### GOAL OF THE EXERCISE
All of the data below should be returned exactly.
---------- AVAILABLE DATA
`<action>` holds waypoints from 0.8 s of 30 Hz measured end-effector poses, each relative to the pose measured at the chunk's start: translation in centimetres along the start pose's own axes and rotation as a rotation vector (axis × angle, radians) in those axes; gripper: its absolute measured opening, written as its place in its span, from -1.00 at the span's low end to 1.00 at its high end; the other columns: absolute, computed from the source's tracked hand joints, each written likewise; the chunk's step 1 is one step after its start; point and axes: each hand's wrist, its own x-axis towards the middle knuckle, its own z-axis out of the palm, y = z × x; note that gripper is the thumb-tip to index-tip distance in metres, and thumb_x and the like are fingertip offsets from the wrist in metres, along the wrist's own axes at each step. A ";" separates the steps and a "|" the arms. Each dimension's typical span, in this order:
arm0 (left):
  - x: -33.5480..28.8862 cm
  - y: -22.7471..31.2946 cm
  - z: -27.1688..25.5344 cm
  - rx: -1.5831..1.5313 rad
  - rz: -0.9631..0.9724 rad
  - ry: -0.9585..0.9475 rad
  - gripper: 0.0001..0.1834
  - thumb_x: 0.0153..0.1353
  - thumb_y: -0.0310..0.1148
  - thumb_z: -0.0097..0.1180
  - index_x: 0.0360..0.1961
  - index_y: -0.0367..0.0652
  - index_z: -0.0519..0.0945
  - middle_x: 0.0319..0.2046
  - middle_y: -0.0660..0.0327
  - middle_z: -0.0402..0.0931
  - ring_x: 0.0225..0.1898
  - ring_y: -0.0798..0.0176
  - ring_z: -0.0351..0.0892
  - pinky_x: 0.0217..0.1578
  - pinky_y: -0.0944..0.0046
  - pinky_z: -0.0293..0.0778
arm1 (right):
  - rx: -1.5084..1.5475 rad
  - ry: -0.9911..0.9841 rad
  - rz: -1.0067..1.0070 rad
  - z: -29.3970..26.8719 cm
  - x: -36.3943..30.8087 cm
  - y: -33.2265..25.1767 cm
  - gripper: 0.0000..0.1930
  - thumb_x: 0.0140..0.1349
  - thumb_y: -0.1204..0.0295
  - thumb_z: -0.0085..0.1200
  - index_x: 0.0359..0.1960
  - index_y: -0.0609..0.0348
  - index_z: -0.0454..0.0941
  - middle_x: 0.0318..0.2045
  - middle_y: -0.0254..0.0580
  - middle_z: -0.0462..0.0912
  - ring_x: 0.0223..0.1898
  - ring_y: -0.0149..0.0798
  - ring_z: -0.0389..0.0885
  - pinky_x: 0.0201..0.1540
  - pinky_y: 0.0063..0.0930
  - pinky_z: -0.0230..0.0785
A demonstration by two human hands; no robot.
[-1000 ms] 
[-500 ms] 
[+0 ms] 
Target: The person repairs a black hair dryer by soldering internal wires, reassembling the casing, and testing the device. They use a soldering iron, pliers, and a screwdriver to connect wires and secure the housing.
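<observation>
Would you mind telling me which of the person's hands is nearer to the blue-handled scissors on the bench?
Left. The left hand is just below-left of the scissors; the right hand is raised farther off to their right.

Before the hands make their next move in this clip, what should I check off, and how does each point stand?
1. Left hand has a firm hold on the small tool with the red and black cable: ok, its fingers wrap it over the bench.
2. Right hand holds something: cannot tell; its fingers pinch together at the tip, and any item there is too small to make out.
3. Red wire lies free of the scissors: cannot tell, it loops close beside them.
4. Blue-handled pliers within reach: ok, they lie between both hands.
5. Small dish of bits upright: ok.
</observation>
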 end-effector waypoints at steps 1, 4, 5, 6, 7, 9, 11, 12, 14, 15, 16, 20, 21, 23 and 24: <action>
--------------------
### EXERCISE RESULT
`<action>` holds waypoints from 0.8 s of 30 Hz measured end-effector poses, each relative to the pose measured at the chunk's start: translation in centimetres along the start pose's own axes and rotation as a rotation vector (axis × angle, radians) in those axes; gripper: its absolute measured opening, written as its place in its span, from -1.00 at the span's low end to 1.00 at its high end; the other columns: absolute, computed from the source's tracked hand joints, each written likewise; the chunk's step 1 is one step after its start; point and axes: each hand's wrist, its own x-axis towards the middle knuckle, its own z-axis out of the palm, y = z × x; note that gripper is the thumb-tip to index-tip distance in metres, and thumb_x and the like are fingertip offsets from the wrist in metres, along the wrist's own axes at each step. A ";" separates the steps and a "|" the arms. Each dimension's typical span, in this order:
arm0 (left):
  - x: -33.5480..28.8862 cm
  - y: -22.7471..31.2946 cm
  - z: -27.1688..25.5344 cm
  - rx: -1.5831..1.5313 rad
  - rz: -0.9631..0.9724 rad
  - ry: -0.9585..0.9475 rad
  - gripper: 0.0001..0.1834
  - thumb_x: 0.0153..0.1353
  - thumb_y: -0.0310..0.1148
  - thumb_z: -0.0097..0.1180
  - index_x: 0.0360..0.1961
  - index_y: -0.0367..0.0652
  - index_z: -0.0519..0.0945
  - middle_x: 0.0319..0.2046
  - middle_y: -0.0660..0.0327
  - middle_z: -0.0402..0.0931
  - ring_x: 0.0225..0.1898
  - ring_y: -0.0798..0.0176
  - ring_z: -0.0351..0.0892
  - pinky_x: 0.0217..0.1578
  - pinky_y: -0.0944..0.0046
  - pinky_z: -0.0293..0.0778
arm1 (right):
  - rx: -1.5084..1.5475 rad
  - ry: -0.9911..0.9841 rad
  - rz: -1.0067..1.0070 rad
  - z: -29.3970..26.8719 cm
  - x: -36.3943..30.8087 cm
  - y: -33.2265..25.1767 cm
  - gripper: 0.0000..0.1930
  - thumb_x: 0.0140..0.1349
  - thumb_y: -0.1204..0.0295
  - thumb_z: -0.0085..0.1200
  - index_x: 0.0359..0.1960
  - index_y: -0.0609..0.0348
  - index_z: -0.0454..0.0941
  - middle_x: 0.0318..0.2045
  - middle_y: -0.0254..0.0580
  - middle_z: -0.0462..0.0912
  - ring_x: 0.0223..0.1898
  - ring_y: -0.0149..0.0798
  - ring_z: -0.0389..0.0885
  - pinky_x: 0.0201..0.1540
  - pinky_y: 0.0063..0.0930
  - pinky_z: -0.0230..0.0785
A demonstration by two human hands; no robot.
[-1000 ms] 
[-500 ms] 
[+0 ms] 
Target: The person repairs a black hair dryer by soldering internal wires, reassembling the casing, and testing the device. They use a soldering iron, pliers, and a screwdriver to connect wires and secure the housing.
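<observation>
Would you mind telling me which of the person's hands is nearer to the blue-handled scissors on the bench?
Left. The left hand is just below-left of the scissors; the right hand is raised farther off to their right.

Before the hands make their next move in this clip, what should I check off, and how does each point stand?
1. Left hand has a firm hold on the small tool with the red and black cable: ok, its fingers wrap it over the bench.
2. Right hand holds something: cannot tell; its fingers pinch together at the tip, and any item there is too small to make out.
3. Red wire lies free of the scissors: cannot tell, it loops close beside them.
4. Blue-handled pliers within reach: ok, they lie between both hands.
5. Small dish of bits upright: ok.
</observation>
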 end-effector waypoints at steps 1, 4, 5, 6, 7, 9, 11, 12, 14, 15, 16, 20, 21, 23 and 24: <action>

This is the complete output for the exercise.